Department of Biostatistics, University of Nebraska Medical Center, Omaha, Nebraska, USA.
Biometrics. 2023 Dec;79(4):3497-3509. doi: 10.1111/biom.13848. Epub 2023 Mar 15.
False discovery rate (FDR) controlling procedures provide important statistical guarantees for replicability in signal identification based on multiple hypotheses testing. In many fields of study, FDR controling procedures are used in high-dimensional (HD) analyses to discover features that are truly associated with the outcome.

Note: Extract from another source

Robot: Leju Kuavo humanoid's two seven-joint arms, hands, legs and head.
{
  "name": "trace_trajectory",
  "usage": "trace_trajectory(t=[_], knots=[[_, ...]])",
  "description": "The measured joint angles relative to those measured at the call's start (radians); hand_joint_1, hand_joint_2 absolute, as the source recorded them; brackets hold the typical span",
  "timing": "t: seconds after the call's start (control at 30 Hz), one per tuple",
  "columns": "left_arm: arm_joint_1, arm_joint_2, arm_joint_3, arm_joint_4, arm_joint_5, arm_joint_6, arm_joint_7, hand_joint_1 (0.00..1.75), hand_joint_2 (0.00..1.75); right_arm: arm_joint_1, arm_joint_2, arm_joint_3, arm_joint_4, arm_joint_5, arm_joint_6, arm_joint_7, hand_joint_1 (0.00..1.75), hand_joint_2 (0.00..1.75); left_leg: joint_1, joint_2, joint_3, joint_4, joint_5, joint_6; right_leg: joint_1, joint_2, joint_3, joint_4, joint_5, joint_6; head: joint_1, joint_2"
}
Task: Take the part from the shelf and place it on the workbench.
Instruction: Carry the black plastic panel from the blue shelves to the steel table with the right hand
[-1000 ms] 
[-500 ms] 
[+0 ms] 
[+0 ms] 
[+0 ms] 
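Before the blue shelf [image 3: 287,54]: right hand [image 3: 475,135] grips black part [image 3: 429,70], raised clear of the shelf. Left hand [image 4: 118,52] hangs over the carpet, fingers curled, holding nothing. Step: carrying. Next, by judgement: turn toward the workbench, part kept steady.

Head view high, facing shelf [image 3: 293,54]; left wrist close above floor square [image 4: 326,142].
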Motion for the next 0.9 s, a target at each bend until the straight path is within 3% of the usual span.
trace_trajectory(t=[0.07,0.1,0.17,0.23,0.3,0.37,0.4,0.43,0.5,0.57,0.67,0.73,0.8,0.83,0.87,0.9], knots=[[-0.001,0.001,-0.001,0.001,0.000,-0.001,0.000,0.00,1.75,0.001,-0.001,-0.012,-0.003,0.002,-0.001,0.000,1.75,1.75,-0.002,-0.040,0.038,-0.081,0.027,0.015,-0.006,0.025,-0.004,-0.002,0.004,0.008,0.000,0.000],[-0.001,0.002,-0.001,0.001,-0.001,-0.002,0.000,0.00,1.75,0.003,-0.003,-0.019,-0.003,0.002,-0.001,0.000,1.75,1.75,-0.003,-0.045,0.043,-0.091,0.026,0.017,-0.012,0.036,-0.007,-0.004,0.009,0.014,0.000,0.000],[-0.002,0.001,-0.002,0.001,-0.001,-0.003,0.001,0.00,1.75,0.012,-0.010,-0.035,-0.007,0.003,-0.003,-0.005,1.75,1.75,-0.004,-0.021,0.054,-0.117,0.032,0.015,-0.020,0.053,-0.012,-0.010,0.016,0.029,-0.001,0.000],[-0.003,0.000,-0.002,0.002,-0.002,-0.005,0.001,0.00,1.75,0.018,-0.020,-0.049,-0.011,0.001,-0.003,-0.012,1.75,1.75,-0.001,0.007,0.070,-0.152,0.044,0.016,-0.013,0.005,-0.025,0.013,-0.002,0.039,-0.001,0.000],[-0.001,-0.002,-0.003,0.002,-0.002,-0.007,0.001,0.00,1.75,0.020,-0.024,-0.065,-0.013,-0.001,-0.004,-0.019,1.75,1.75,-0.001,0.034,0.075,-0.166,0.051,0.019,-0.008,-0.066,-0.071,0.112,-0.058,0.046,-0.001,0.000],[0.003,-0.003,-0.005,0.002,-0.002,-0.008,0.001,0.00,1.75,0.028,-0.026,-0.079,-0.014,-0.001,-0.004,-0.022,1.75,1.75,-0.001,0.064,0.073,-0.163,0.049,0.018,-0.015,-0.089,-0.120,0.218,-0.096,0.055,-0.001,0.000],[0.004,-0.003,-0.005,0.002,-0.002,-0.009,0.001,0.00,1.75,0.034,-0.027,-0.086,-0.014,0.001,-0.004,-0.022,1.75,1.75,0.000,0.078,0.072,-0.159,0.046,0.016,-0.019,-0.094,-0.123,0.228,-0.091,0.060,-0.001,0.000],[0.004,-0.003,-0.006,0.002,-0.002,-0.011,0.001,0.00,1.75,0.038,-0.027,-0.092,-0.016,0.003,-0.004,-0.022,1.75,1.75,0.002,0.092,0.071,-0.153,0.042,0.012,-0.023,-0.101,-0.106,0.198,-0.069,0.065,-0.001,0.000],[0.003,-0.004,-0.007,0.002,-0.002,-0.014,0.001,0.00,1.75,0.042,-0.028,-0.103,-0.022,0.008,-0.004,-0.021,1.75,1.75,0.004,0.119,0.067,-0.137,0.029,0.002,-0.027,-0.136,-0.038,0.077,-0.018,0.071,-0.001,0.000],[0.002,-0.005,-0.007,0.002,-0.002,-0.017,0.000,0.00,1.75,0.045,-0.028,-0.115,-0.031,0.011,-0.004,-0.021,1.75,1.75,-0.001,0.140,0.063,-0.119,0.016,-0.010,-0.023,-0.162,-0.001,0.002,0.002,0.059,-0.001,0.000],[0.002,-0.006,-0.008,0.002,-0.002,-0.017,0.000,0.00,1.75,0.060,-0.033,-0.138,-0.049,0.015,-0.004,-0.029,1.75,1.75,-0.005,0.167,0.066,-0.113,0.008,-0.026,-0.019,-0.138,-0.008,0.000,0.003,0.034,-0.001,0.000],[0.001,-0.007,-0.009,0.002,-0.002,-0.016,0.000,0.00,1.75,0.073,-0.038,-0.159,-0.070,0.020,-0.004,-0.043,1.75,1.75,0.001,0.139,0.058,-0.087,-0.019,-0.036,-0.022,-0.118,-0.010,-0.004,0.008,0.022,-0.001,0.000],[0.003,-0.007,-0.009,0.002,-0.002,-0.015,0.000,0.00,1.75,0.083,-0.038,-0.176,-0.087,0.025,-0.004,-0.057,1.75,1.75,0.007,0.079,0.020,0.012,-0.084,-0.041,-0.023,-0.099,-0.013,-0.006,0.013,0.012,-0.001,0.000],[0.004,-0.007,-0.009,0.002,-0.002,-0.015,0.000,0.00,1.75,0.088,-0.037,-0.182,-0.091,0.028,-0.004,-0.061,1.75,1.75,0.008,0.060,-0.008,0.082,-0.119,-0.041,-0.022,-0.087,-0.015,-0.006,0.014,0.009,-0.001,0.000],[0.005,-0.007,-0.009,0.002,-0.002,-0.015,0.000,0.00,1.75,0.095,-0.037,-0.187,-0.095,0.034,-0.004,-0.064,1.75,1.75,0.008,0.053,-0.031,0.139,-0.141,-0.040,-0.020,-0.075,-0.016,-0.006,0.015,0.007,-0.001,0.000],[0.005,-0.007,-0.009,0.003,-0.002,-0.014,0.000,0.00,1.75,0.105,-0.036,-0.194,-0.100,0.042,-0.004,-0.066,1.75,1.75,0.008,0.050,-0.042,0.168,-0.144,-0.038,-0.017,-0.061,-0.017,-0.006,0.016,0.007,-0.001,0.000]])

In some recent applications, data on the same set of candidate features are independently collected in multiple different studies. For example, gene expression data are collected at different facilities and with different cohorts, to identify the genetic biomarkers of multiple types of cancers. These studies provide us with opportunities to identify signals by considering information from different sources (with potential heterogeneity) jointly. This paper is about how to provide FDR control guarantees for the tests of union null hypotheses of conditional independence. We present a knockoff-based variable selection method (Simultaneous knockoffs) to identify mutual signals from multiple independent datasets, providing exact FDR control guarantees under finite sample settings. This method can work with very general model settings and test statistics. We demonstrate the performance of this method with extensive numerical studies and two real-data examples.
错误发现率(FDR)控制程序为基于多重假设检验的信号识别中的可重复性提供了重要的统计保证。在许多研究领域中,FDR 控制程序用于高维(HD)分析中,以发现与结果真正相关的特征。在最近的一些应用中,同一组候选特征的数据在多个不同的研究中独立收集。例如,基因表达数据在不同的设施和不同的队列中收集,以确定多种癌症的遗传生物标志物。这些研究为我们提供了通过联合考虑来自不同来源(具有潜在异质性)的信息来识别信号的机会。本文介绍了如何为条件独立性的联合零假设检验提供 FDR 控制保证。我们提出了一种基于 knockoff 的变量选择方法(Simultaneous knockoffs),用于从多个独立数据集识别相互信号,在有限样本设置下提供确切的 FDR 控制保证。该方法适用于非常一般的模型设置和检验统计量。我们通过广泛的数值研究和两个实际数据示例展示了该方法的性能。